• WHAT THE TASK ASKS:
Output a character-exact copy of the data, images removed.
= = = = = = =
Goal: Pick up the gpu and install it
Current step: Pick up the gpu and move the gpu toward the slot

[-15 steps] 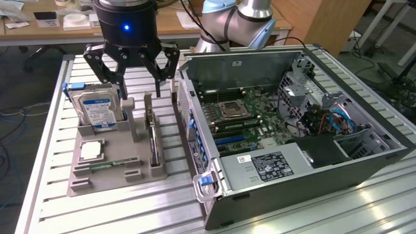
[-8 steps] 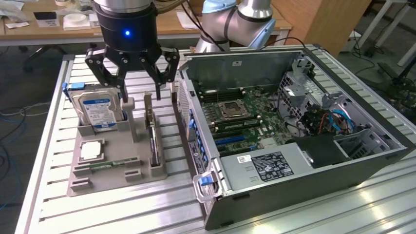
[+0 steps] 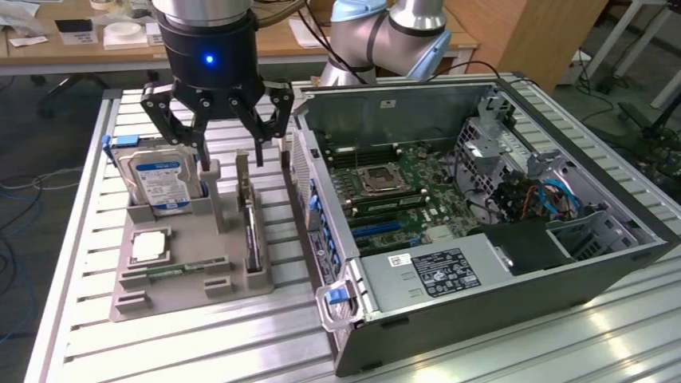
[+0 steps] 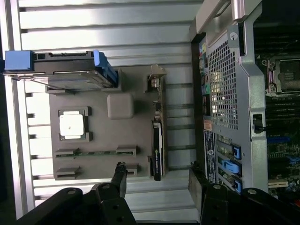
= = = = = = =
• REPLY:
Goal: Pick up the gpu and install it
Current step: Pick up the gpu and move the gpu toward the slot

[-15 steps] 
[-8 steps] 
[+0 steps] 
[+0 steps] 

No more work remains on this exercise.